### RECORDS FOR THIS EXERCISE

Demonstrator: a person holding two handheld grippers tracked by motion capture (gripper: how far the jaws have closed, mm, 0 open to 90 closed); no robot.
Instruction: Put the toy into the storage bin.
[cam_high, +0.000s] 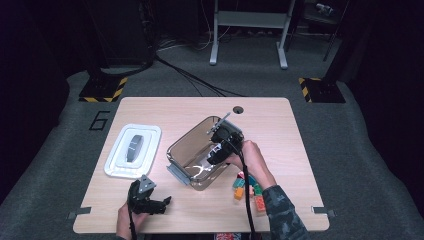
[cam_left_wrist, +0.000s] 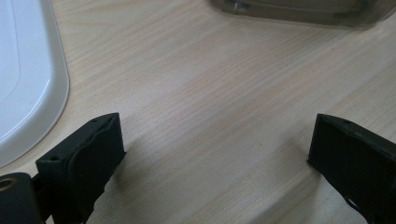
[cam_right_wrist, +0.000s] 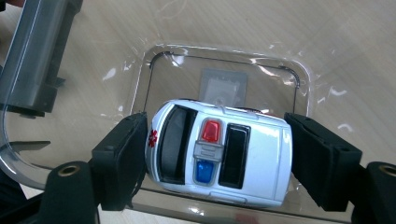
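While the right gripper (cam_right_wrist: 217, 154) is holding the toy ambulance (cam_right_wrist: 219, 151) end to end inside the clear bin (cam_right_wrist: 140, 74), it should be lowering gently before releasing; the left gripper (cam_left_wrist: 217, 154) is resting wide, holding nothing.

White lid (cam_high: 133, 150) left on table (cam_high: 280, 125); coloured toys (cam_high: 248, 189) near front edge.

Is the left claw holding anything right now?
No, the left claw stands wide open over bare table, nothing between its jaws.
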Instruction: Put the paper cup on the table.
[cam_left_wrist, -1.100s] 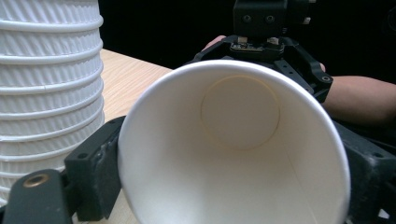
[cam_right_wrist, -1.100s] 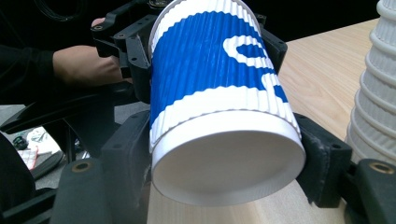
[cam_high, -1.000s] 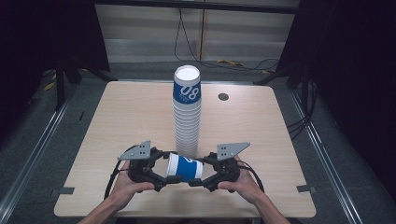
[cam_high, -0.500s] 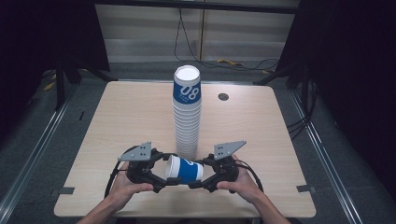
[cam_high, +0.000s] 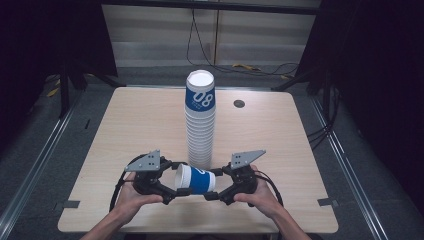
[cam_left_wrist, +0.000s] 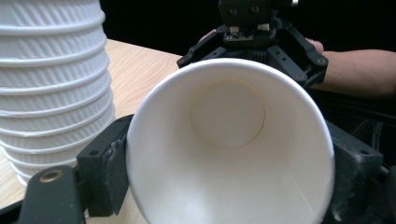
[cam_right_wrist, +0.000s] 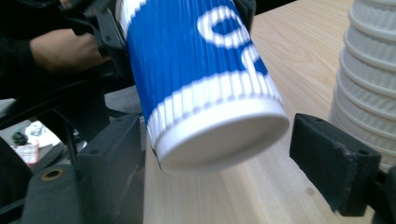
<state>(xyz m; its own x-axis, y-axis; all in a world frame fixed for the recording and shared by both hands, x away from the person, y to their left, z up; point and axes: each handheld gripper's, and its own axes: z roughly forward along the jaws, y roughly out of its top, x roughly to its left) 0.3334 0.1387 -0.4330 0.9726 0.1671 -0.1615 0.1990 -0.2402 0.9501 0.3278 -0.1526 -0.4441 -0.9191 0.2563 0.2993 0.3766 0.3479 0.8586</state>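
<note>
Right tongs (cam_right_wrist: 219, 154) have just spread off the cup (cam_high: 195, 179), its base loose between them. Left tongs (cam_high: 172, 186) stay clamped on its rim, low centre, before the stack (cam_high: 200, 120).

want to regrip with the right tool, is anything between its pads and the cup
Nothing visible does: the blue-and-white ribbed paper cup has its base between the right tool's open pads, a clear gap on one side.

Black grippers (cam_high: 172, 192) — grey three-cornered plates, black cables.
</note>
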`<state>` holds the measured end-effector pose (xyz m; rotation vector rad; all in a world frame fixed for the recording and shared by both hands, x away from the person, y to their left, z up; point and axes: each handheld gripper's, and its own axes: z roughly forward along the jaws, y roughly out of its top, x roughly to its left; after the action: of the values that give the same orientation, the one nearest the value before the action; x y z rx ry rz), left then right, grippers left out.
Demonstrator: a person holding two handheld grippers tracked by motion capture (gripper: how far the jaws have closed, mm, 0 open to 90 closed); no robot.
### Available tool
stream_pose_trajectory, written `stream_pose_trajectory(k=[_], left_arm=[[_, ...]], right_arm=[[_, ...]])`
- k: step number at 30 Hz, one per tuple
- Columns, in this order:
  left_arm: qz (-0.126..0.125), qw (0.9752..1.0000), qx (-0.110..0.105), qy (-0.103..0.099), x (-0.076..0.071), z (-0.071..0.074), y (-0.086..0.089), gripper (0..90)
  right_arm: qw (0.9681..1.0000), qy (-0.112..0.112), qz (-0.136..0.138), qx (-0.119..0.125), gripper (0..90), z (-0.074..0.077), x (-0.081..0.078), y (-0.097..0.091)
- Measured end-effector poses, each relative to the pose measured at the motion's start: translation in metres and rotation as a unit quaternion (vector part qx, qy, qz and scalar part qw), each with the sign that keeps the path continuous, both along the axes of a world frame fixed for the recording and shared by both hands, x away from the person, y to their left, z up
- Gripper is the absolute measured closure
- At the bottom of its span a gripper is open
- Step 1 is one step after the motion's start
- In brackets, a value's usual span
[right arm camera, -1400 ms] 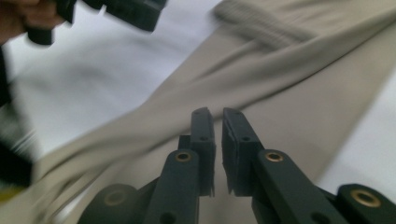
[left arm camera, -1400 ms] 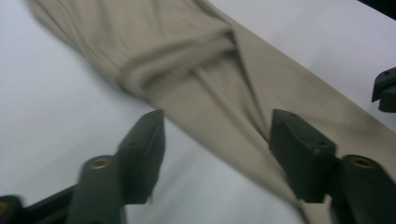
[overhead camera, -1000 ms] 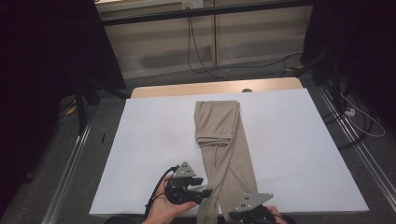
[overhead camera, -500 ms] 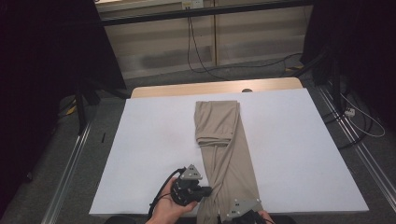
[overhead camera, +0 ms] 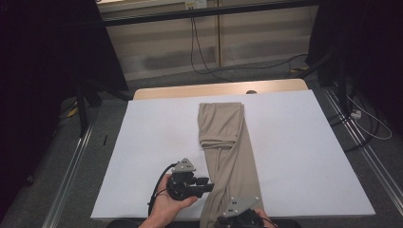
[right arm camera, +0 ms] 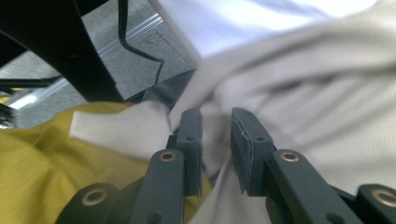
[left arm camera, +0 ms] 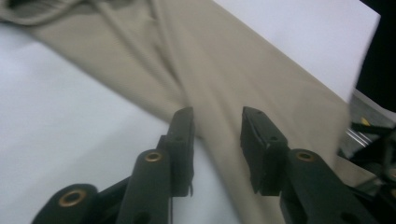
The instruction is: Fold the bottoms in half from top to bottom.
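The beige trousers point(overhead camera: 227, 156) lie lengthwise on the white table point(overhead camera: 157, 137), near end overhanging for folding. Both the left gripper point(left arm camera: 217, 126) and right gripper point(right arm camera: 215, 122) have just been opening (jaws slightly parted, cloth between them, nothing pinched).

From my remote station I see a table point(overhead camera: 142, 142) covered by a white sheet that reaches its left, right and near edges. At the far edge a narrow strip of bare light wood point(overhead camera: 166, 91) is left uncovered, with a small dark spot near its middle. A single pair of beige trousers point(overhead camera: 228, 142) lies directly on the white surface, folded lengthwise into one long band. It runs from just short of the wooden strip down to the near edge, slightly right of centre, and its lower end hangs over that edge. A shorter fold lies on top of its far half. The cloth shows soft creases along its length.
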<state>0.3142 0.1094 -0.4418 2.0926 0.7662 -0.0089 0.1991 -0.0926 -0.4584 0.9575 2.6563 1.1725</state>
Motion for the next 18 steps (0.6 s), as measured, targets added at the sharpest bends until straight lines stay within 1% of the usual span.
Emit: stream_pose_trajectory(k=[1, 2, 3, 5, 7, 8, 9, 11, 12, 13, 14, 15, 16, 17, 18], left_arm=[[0.009, 1.0, -0.003, -0.002, 0.002, 0.0, 0.002, 62.4], [0.016, 0.9998, 0.0, -0.006, 0.004, -0.001, 0.004, 59.5], [0.018, 0.9998, 0.002, -0.008, 0.006, -0.001, 0.006, 57.6], [0.026, 0.9996, 0.001, -0.01, 0.009, -0.002, 0.009, 55.9], [0.031, 0.9995, 0.002, -0.012, 0.011, -0.002, 0.012, 54.7], [0.039, 0.9991, 0.004, -0.016, 0.011, -0.003, 0.013, 54.6], [0.033, 0.9994, 0.002, -0.01, 0.012, -0.003, 0.014, 54.1], [0.035, 0.9993, 0.003, -0.013, 0.012, -0.003, 0.015, 53.1], [0.035, 0.9993, 0.003, -0.012, 0.012, -0.003, 0.015, 52.7], [0.037, 0.9992, 0.004, -0.013, 0.012, -0.003, 0.015, 52.4], [0.038, 0.9991, 0.004, -0.015, 0.012, -0.003, 0.015, 52.2], [0.039, 0.9991, 0.003, -0.015, 0.013, -0.003, 0.016, 52.0], [0.039, 0.9991, 0.007, -0.015, 0.013, -0.002, 0.016, 52.0], [0.041, 0.999, 0.005, -0.016, 0.013, -0.003, 0.017, 51.9], [0.043, 0.9989, 0.002, -0.016, 0.013, -0.003, 0.017, 51.9]], right_arm=[[0.9999, -0.011, 0.003, -0.003, 68.8, 0.002, 0.002, 0.004], [0.9997, -0.022, 0.01, -0.002, 66.6, 0.005, 0.005, 0.009], [0.9995, -0.03, 0.012, -0.002, 65.6, 0.007, 0.008, 0.014], [0.9994, -0.032, 0.015, -0.001, 63.7, 0.008, 0.015, 0.023], [0.9992, -0.038, 0.014, -0.005, 60.6, 0.006, 0.021, 0.032], [0.999, -0.042, 0.015, -0.006, 60.2, 0.005, 0.023, 0.036], [0.9987, -0.048, 0.016, -0.009, 60.2, 0.004, 0.025, 0.039], [0.9981, -0.056, 0.012, -0.022, 59.2, 0.0, 0.029, 0.044], [0.9983, -0.053, 0.007, -0.024, 61.6, -0.003, 0.031, 0.045], [0.998, -0.059, 0.0, -0.021, 70.2, -0.004, 0.032, 0.046], [0.9972, -0.069, -0.007, -0.03, 78.4, -0.004, 0.032, 0.046], [0.997, -0.071, -0.009, -0.03, 86.3, -0.004, 0.033, 0.045], [0.9976, -0.063, -0.011, -0.026, 90.0, -0.004, 0.034, 0.043], [0.9981, -0.056, -0.014, -0.021, 90.0, -0.004, 0.034, 0.041], [0.9981, -0.056, -0.015, -0.02, 90.0, -0.003, 0.034, 0.039]])
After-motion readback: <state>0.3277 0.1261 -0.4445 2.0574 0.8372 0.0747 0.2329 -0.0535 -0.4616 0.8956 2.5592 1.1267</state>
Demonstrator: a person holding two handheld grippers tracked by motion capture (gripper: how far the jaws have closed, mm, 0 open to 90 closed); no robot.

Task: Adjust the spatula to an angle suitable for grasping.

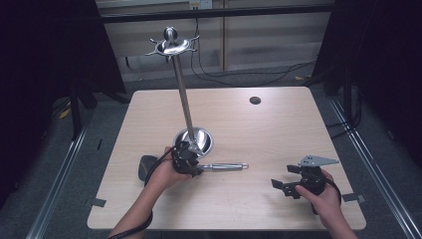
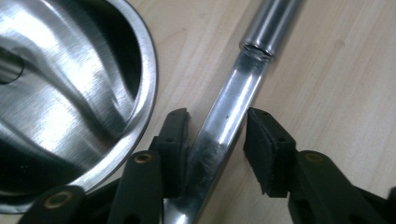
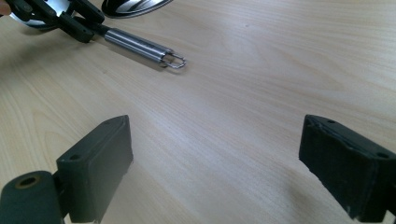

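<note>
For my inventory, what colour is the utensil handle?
Shiny silver steel handle, clearest in the right gripper view.

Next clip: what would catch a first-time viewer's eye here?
The tall metal stand rising from its round base near the table's middle, with a hooked ring on top. Just in front, the left gripper straddles the flat neck of a steel utensil lying on the wood, while the right gripper hovers open, apart.

Steel-handled utensil (image 1: 224, 167), lying flat just in front of the round-based metal stand (image 1: 193, 141), hanging loop pointing right.
</note>
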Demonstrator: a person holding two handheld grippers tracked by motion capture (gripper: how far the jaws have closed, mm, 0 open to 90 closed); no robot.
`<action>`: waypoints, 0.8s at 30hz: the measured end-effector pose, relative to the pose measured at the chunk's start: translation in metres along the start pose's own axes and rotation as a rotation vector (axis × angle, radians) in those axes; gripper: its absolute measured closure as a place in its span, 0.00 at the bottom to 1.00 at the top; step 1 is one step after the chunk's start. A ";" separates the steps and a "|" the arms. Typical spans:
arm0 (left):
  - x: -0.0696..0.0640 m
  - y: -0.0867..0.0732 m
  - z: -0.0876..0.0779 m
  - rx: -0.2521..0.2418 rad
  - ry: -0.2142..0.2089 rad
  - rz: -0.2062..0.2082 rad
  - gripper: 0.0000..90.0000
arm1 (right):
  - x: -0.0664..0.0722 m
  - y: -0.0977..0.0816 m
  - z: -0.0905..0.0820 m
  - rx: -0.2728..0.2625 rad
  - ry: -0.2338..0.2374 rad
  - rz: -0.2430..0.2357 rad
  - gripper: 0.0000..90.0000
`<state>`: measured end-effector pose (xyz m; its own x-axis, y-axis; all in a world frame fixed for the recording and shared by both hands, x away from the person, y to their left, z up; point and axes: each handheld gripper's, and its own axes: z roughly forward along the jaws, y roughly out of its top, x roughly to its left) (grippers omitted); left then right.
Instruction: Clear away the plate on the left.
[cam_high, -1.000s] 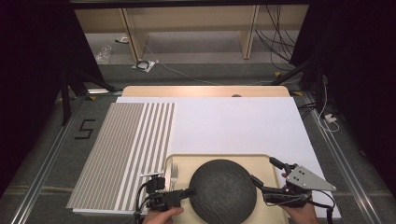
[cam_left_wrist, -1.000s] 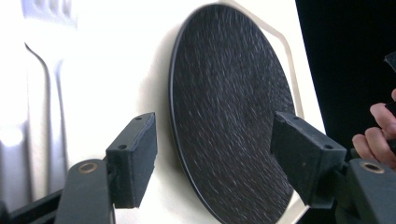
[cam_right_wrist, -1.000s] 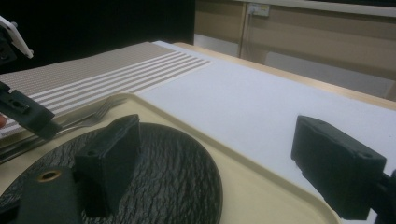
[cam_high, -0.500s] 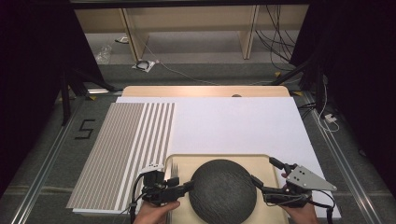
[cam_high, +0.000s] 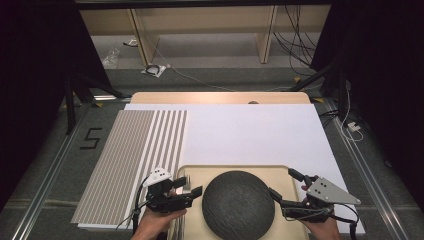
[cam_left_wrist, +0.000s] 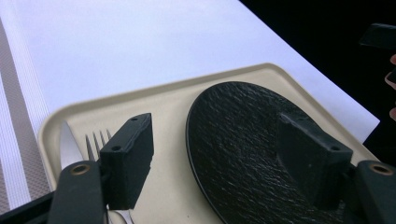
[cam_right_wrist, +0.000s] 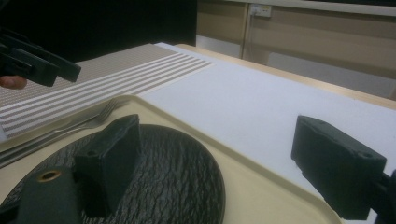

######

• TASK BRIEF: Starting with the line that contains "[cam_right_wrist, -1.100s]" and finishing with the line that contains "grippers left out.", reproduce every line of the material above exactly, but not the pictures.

• TASK ANSWER:
[cam_right_wrist, -1.100s] 
[cam_high, -1.000s] 
[cam_high, -0.500s] 
[cam_high, +0.000s] 
[cam_left_wrist, +0.000s] 
[cam_right_wrist, +0.000s] 
<state>(xyz m; its own x-axis, y-axis; all in a world frame fixed for the recording and shared by both hands, x away from the person, y to their left, z up; point and axes: each handheld gripper's, and its own axes: z roughly forward along the jaws, y roughly out of its top, x roughly to its left) 0.3334 0.1387 -0.4330 0.9726 0.1671 -0.1615 0.1990 -0.2402 0.9501 0.3278 -0.1526 -0.4441 -0.9191 0.2563 0.2993 0.3766 0.3479 0.8586</state>
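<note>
Right tongs (cam_right_wrist: 219, 154) have just spread off the cup (cam_high: 195, 179), its base loose between them. Left tongs (cam_high: 172, 186) stay clamped on its rim, low centre, before the stack (cam_high: 200, 120).

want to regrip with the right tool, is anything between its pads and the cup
Nothing visible does: the blue-and-white ribbed paper cup has its base between the right tool's open pads, a clear gap on one side.

Black grippers (cam_high: 172, 192) — grey three-cornered plates, black cables.
</note>
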`<state>` holds the measured end-effector pose (xyz m; rotation vector rad; all in a world frame fixed for the recording and shared by both hands, x away from the person, y to their left, z up; point and axes: each handheld gripper's, and its own axes: z roughly forward along the jaws, y roughly out of its top, x roughly to its left; after the action: of the values that give the same orientation, the one nearest the value before the action; x y z rx ry rz), left then right, grippers left out.

Nothing else is part of this exercise.